We estimated that it would cost between $228,216 and $3,019,114 to certify all the farms in Vermont depending on the method of calculation used. These figures are preliminary and are limited, actual costs to certify all commercial produce operations in Vermont might be considerably higher as only three of the farmers interviewed were audited for their packing area, and infrastructure and equipment costs related to packhouses, storage, and transportation will most likely be the largest source of food safety related expenses for Vermont’s produce industry (V. Nickerson, unpublished data). Had more farmers gone through that section, the average cost of certification may have been higher. Also, as noted in the study by Estrin (2010), certification costs can vary depending on level of compliance with the audit checklist and whether farmers choose to purchase new equipment or repair existing equipment.

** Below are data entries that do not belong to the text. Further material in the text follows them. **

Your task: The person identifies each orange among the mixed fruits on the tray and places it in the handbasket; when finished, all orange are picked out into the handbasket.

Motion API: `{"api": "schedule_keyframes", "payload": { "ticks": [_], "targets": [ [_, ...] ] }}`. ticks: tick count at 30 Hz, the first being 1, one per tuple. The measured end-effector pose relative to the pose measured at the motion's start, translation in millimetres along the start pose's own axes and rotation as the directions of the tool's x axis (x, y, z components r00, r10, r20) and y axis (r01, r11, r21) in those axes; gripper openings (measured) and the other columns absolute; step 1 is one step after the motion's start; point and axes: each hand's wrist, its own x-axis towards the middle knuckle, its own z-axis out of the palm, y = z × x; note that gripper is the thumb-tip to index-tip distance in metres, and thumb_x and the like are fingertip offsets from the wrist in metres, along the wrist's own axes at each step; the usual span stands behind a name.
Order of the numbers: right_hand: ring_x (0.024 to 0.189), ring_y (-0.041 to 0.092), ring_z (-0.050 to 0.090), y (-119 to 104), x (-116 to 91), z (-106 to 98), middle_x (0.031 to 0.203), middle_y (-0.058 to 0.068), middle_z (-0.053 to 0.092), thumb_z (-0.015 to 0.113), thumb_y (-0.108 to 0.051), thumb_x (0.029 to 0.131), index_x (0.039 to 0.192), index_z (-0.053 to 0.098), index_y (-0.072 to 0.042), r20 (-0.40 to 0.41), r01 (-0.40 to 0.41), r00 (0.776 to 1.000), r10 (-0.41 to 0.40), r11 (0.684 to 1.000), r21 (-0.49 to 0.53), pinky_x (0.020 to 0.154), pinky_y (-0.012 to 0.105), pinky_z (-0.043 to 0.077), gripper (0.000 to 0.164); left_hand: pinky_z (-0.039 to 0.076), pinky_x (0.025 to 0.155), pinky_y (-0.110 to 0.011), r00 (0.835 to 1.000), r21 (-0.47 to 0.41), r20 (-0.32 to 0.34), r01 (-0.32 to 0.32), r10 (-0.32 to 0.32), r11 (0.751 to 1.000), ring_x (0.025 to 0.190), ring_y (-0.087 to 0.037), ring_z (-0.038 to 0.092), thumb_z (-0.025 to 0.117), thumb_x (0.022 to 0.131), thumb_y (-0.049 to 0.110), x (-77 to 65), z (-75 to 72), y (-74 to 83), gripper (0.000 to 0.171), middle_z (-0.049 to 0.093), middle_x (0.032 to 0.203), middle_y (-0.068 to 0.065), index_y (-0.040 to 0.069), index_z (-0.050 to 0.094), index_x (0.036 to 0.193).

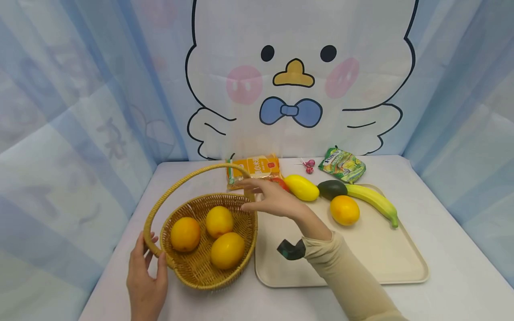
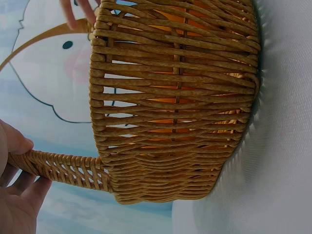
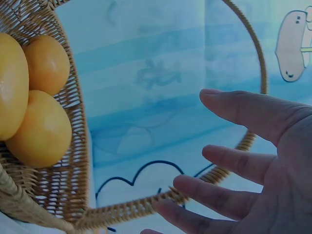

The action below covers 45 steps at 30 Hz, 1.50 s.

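A wicker basket (image 1: 194,266) stands on the left of the table with three orange-yellow fruits (image 1: 227,250) in it. My left hand (image 1: 146,278) grips the foot of its arched handle (image 2: 73,170) on the left side, thumb on one face and fingers behind. Over the basket's right rim is my right hand (image 1: 275,198), beside the other end of the handle. Its fingers are spread and hold nothing, as the right wrist view shows. The basket's underside meets the white cloth in the left wrist view.
Right of the basket lies a beige tray (image 1: 361,254). An orange fruit (image 1: 344,210), a banana (image 1: 375,201), a dark green avocado (image 1: 331,190) and a yellow mango (image 1: 302,187) lie on or along it. Behind are an orange packet (image 1: 263,166), lollipops (image 1: 309,163) and a green packet (image 1: 342,166).
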Motion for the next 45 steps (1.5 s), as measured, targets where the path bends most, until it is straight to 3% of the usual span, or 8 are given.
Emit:
{"api": "schedule_keyframes", "payload": {
  "ticks": [8, 13, 18, 21, 25, 29, 35, 45],
  "targets": [
    [0.125, 0.031, 0.050, 7, -25, -29, 0.137, 0.011, 0.053, 0.068, -0.029, 0.086, 0.140, 0.045, -0.019, -0.089, -0.062, 0.994, 0.065, 0.997, 0.038, 0.099, 0.049, 0.051, 0.059, 0.030, 0.099, 0.005, 1.000, -0.002, -0.003, 0.021, -0.021, 1.000, 0.113, -0.033, 0.053, 0.060, 0.079, -0.018, 0.5, -0.8, 0.7, 0.083, 0.053, 0.122, -0.022, 0.014, 0.027, 0.149],
    [0.132, 0.035, 0.042, 22, -50, -58, 0.143, 0.013, 0.046, 0.068, -0.029, 0.086, 0.142, 0.041, -0.017, -0.185, -0.125, 0.974, 0.130, 0.991, 0.039, 0.106, 0.057, 0.042, 0.063, 0.031, 0.099, 0.005, 1.000, -0.015, -0.008, 0.017, -0.017, 1.000, 0.114, -0.030, 0.053, 0.061, 0.078, -0.019, 0.1, 0.2, 0.2, 0.084, 0.053, 0.121, -0.023, 0.014, 0.029, 0.148],
    [0.136, 0.039, 0.034, 52, -85, -90, 0.149, 0.017, 0.037, 0.064, -0.036, 0.088, 0.146, 0.033, -0.018, -0.272, -0.267, 0.923, 0.271, 0.962, 0.054, 0.108, 0.062, 0.036, 0.068, 0.033, 0.099, 0.003, 1.000, -0.028, -0.018, -0.007, 0.006, 1.000, 0.115, -0.025, 0.054, 0.061, 0.077, -0.020, 0.0, 1.7, -0.4, 0.083, 0.054, 0.122, -0.023, 0.010, 0.030, 0.147],
    [0.136, 0.044, 0.031, 75, -106, -104, 0.149, 0.022, 0.033, 0.061, -0.043, 0.089, 0.149, 0.027, -0.018, -0.296, -0.351, 0.891, 0.344, 0.936, 0.029, 0.106, 0.066, 0.035, 0.074, 0.034, 0.099, 0.003, 1.000, -0.038, -0.019, -0.008, 0.008, 0.999, 0.120, -0.011, 0.051, 0.061, 0.077, -0.020, -0.1, 2.0, -1.3, 0.081, 0.054, 0.122, -0.023, 0.009, 0.031, 0.147],
    [0.135, 0.050, 0.027, 105, -132, -112, 0.149, 0.027, 0.029, 0.059, -0.046, 0.089, 0.151, 0.020, -0.014, -0.308, -0.457, 0.846, 0.436, 0.889, 0.004, 0.101, 0.072, 0.033, 0.080, 0.035, 0.100, 0.001, 1.000, -0.052, -0.012, -0.006, 0.005, 0.999, 0.123, 0.002, 0.046, 0.060, 0.077, -0.021, 0.5, 2.2, -3.0, 0.080, 0.053, 0.123, -0.025, 0.007, 0.031, 0.146],
    [0.132, 0.054, 0.026, 133, -148, -109, 0.149, 0.031, 0.024, 0.060, -0.046, 0.089, 0.151, 0.016, -0.010, -0.286, -0.520, 0.817, 0.501, 0.854, 0.012, 0.099, 0.073, 0.034, 0.085, 0.035, 0.100, 0.001, 1.000, -0.048, -0.010, -0.006, 0.005, 0.999, 0.122, 0.003, 0.045, 0.060, 0.077, -0.021, 1.1, 2.4, -3.8, 0.080, 0.053, 0.122, -0.024, 0.007, 0.031, 0.146],
    [0.130, 0.057, 0.027, 163, -156, -96, 0.149, 0.033, 0.022, 0.063, -0.042, 0.088, 0.150, 0.019, -0.007, -0.216, -0.514, 0.836, 0.505, 0.857, 0.012, 0.096, 0.073, 0.037, 0.084, 0.033, 0.099, 0.003, 1.000, -0.055, -0.016, -0.015, 0.014, 0.998, 0.121, 0.016, 0.037, 0.060, 0.076, -0.022, 2.5, 1.9, -2.5, 0.081, 0.053, 0.122, -0.027, 0.006, 0.031, 0.146],
    [0.129, 0.057, 0.031, 181, -153, -90, 0.151, 0.030, 0.021, 0.066, -0.030, 0.087, 0.150, 0.023, -0.010, -0.161, -0.398, 0.902, 0.400, 0.916, 0.049, 0.098, 0.070, 0.038, 0.080, 0.034, 0.099, 0.003, 1.000, -0.048, -0.010, -0.019, 0.019, 0.999, 0.121, 0.012, 0.040, 0.061, 0.075, -0.023, 1.9, 1.5, -3.2, 0.082, 0.053, 0.121, -0.027, 0.005, 0.030, 0.146]
  ]
}}
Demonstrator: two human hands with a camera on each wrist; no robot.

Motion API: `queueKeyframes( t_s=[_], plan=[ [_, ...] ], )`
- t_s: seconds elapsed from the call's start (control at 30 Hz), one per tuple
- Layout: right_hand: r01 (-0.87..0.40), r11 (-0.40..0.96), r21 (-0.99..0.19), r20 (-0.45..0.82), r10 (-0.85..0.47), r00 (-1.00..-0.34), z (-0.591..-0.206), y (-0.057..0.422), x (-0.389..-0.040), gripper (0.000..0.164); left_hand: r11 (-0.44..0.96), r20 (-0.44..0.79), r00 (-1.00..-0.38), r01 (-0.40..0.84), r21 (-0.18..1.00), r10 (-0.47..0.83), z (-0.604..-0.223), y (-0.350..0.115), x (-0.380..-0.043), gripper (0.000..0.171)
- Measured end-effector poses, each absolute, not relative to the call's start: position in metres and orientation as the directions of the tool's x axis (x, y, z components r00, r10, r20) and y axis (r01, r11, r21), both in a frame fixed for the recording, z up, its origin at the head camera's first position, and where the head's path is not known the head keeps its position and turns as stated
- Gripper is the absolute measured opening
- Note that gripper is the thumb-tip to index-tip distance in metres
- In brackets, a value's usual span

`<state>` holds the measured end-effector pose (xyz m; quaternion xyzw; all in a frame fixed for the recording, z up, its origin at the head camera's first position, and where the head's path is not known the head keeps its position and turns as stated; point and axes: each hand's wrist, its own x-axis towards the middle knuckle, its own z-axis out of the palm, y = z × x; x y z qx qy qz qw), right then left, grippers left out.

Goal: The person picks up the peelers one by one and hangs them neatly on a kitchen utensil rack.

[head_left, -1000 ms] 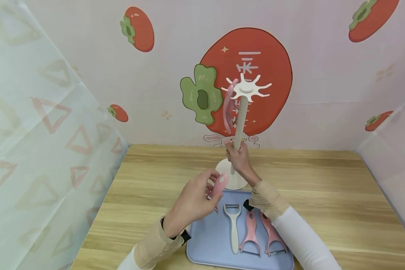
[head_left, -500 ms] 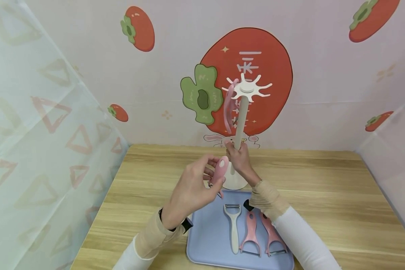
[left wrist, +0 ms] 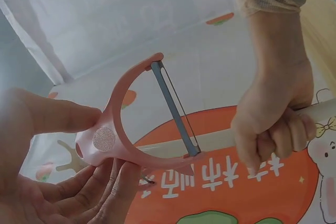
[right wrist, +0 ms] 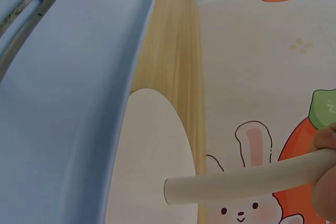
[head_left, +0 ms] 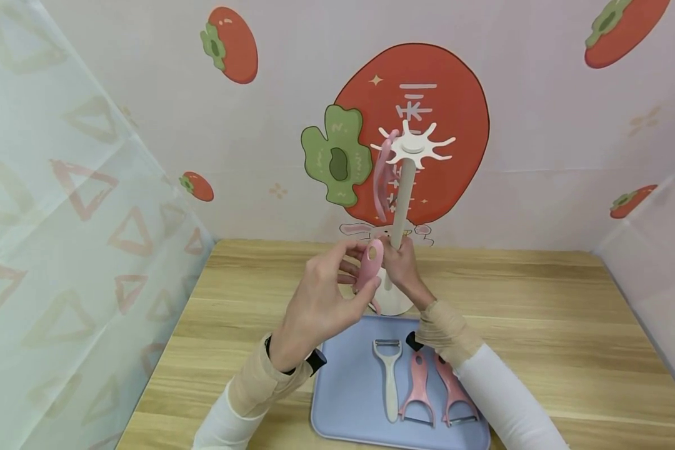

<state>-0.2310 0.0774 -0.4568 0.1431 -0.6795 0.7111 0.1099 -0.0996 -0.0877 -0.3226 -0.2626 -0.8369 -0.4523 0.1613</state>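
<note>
My left hand (head_left: 323,300) pinches a pink peeler (head_left: 370,261) by its handle, held up over the back of the tray. In the left wrist view this peeler (left wrist: 118,135) shows its Y-shaped head and metal blade, pointing away from the palm. My right hand (head_left: 400,261) grips the pole of a white stand (head_left: 405,197) low down, above its round base (right wrist: 152,156). From one arm of the stand's spoked top (head_left: 413,147) hangs another pink peeler (head_left: 381,181), on the left side.
A blue tray (head_left: 343,400) lies at the table's front. On it are a white peeler (head_left: 390,381) and two pink peelers, one in the middle (head_left: 419,387) and one farther right (head_left: 454,394), partly under my right forearm. A patterned backdrop (head_left: 540,125) rises behind the wooden table (head_left: 247,300).
My left hand has lifted the pink peeler up and away from the tray, closer to the stand's pole. The right hand stays on the pole.
</note>
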Motion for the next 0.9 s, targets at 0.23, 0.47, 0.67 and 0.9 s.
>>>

The major limitations of our study are a non-representative sample and relatively low response rate. Nevertheless, our research begins to measure the cost of GAPs on diversified farms in terms of infrastructure, equipment, audits, and labor, using primary data. Although all farms should follow good hygiene and sanitation practices, using this information, extension educators and other agricultural service providers can help farmers decide whether GAPs certification is appropriate for them based on the markets channels to which they wish to sell and the potential costs of certification to their operation.
Conclusion
Our study identified the most common expenses and labor required for reaching GAPs certification. Future research could study a larger number of farmers as they go through the certification process, reducing the chances for inaccurate recollection or lapses in the recordings of expenses. It also would be valuable to study produce buyers purchasing needs and requirements to determine if farmers are preparing appropriately for the type of food safety assurances that will be required by their markets. Collaboration across disciplines is important. Food safety standards need to be scientifically based but also scale appropriate and economically feasible in order for produce growers to adopt them efficiently and adequately.